Work order:
After reading each line of the entries, give the number of lines that contain "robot" and nothing else.

Extracted records
§ §

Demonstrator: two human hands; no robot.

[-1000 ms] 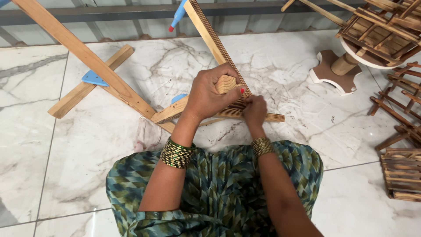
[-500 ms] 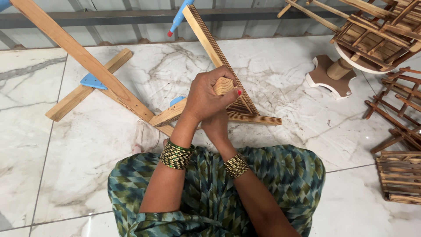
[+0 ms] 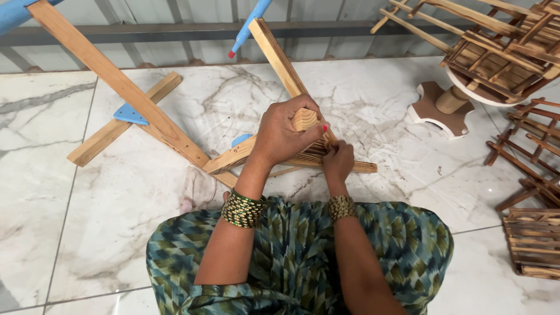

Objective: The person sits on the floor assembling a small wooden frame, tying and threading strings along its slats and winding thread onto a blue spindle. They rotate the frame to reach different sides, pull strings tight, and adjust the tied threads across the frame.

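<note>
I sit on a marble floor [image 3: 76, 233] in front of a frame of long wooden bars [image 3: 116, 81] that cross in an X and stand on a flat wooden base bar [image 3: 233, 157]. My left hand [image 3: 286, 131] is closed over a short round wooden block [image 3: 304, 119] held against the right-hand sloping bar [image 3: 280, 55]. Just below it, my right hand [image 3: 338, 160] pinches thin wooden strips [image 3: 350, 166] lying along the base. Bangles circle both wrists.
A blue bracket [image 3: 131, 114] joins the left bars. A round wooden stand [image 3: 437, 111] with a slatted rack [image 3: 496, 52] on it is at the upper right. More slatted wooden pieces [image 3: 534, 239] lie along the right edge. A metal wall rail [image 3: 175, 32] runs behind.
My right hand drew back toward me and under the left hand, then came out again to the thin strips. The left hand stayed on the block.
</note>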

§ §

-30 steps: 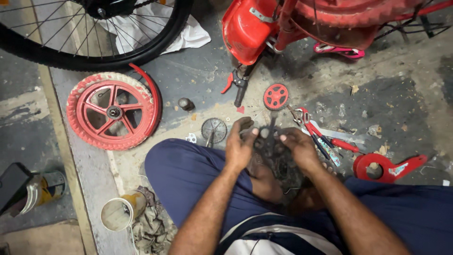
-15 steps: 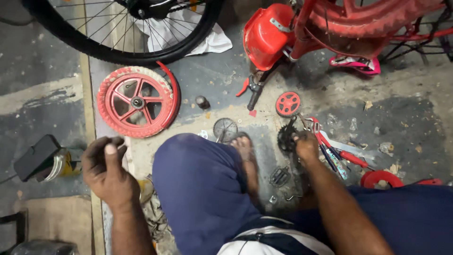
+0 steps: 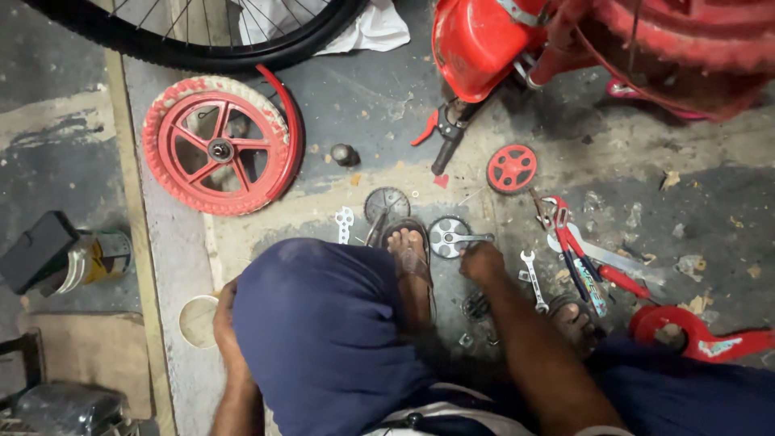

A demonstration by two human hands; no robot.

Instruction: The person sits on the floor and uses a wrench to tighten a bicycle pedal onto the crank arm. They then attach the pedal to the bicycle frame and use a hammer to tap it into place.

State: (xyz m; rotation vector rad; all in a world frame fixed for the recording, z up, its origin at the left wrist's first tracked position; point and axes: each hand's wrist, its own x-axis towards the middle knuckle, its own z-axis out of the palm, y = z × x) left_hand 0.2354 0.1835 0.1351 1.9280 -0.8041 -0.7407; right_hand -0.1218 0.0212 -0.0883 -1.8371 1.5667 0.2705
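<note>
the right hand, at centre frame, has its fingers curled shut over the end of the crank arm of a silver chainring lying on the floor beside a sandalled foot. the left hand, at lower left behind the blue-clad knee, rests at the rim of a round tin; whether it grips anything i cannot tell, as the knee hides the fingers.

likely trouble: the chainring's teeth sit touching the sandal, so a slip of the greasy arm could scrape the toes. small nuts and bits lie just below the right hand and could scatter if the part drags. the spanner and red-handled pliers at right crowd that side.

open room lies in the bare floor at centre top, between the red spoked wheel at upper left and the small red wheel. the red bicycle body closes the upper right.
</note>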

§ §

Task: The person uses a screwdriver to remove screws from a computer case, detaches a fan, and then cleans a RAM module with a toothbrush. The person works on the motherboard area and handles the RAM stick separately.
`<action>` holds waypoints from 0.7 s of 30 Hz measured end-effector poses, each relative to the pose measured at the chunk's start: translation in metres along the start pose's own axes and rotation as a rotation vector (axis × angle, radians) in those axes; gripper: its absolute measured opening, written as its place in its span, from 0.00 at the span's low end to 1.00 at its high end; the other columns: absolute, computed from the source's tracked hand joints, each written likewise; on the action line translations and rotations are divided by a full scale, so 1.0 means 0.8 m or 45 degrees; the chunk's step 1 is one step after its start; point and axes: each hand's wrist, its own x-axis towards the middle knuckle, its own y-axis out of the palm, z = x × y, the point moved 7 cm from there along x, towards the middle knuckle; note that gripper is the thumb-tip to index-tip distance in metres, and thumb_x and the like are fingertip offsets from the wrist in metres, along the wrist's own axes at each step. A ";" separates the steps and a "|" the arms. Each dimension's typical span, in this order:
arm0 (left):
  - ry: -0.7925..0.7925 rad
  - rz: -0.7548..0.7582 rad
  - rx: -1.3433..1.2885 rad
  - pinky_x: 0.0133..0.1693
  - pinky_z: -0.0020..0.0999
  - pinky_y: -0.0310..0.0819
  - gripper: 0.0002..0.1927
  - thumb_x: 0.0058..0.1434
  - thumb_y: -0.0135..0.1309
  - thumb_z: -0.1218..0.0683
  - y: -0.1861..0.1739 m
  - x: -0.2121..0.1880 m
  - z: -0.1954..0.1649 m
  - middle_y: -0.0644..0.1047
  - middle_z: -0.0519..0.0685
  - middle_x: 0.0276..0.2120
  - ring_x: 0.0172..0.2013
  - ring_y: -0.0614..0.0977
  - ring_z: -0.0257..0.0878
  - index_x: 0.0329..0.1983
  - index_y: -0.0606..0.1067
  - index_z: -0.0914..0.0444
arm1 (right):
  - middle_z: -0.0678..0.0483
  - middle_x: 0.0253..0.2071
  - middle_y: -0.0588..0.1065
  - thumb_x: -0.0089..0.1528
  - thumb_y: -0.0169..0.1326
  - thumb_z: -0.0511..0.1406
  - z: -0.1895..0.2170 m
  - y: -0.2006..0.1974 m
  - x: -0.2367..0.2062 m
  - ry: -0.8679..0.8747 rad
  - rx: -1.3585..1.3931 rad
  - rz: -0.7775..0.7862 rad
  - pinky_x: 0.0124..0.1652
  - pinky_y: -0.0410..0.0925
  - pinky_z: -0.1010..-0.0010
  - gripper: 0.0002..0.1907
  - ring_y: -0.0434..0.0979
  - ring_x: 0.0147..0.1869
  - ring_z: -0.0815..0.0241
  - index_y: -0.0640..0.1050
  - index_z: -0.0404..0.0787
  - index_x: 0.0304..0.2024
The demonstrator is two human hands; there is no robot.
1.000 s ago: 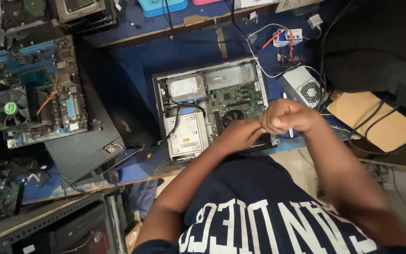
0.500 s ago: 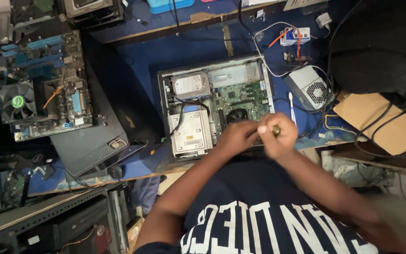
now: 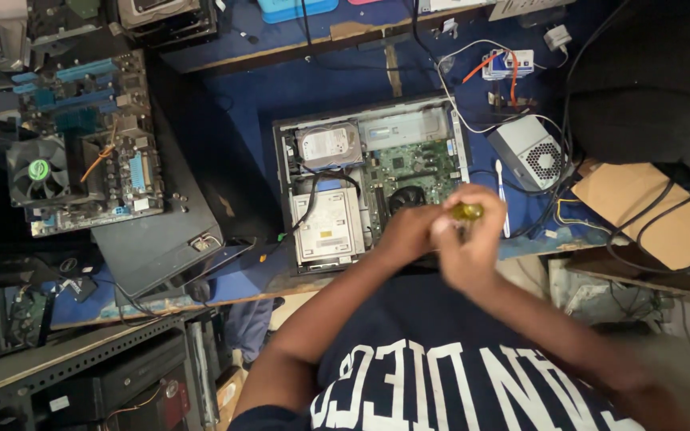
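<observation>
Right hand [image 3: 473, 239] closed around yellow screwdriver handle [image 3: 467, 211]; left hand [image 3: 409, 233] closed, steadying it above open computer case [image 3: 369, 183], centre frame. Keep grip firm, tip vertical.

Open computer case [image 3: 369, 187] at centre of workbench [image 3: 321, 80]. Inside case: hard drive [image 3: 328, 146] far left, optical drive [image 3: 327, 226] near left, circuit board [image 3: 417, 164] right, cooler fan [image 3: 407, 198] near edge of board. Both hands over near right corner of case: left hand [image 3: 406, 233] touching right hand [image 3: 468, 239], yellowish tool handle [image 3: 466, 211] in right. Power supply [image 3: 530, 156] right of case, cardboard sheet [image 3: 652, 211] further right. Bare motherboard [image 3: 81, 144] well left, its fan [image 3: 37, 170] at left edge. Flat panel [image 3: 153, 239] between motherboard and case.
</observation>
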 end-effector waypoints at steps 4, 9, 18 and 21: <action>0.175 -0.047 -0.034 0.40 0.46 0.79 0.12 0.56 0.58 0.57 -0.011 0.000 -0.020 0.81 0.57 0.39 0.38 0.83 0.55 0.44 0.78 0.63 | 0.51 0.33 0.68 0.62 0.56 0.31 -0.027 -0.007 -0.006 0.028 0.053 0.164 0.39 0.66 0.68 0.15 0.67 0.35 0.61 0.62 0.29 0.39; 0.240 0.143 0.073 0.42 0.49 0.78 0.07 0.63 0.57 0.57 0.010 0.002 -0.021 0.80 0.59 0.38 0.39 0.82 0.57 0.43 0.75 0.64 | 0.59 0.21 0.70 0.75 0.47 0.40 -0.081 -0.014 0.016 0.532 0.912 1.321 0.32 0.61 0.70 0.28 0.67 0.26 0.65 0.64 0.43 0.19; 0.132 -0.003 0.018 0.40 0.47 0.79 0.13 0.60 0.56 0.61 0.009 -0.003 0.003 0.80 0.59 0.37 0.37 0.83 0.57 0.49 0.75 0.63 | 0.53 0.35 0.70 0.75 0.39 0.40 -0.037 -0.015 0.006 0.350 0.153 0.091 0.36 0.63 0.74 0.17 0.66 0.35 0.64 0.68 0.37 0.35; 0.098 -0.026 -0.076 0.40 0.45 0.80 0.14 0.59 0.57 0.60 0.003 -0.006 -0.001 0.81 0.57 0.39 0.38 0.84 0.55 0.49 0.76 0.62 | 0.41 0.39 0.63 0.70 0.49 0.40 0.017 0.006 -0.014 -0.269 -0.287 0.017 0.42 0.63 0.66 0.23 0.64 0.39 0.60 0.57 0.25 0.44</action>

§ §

Exercise result:
3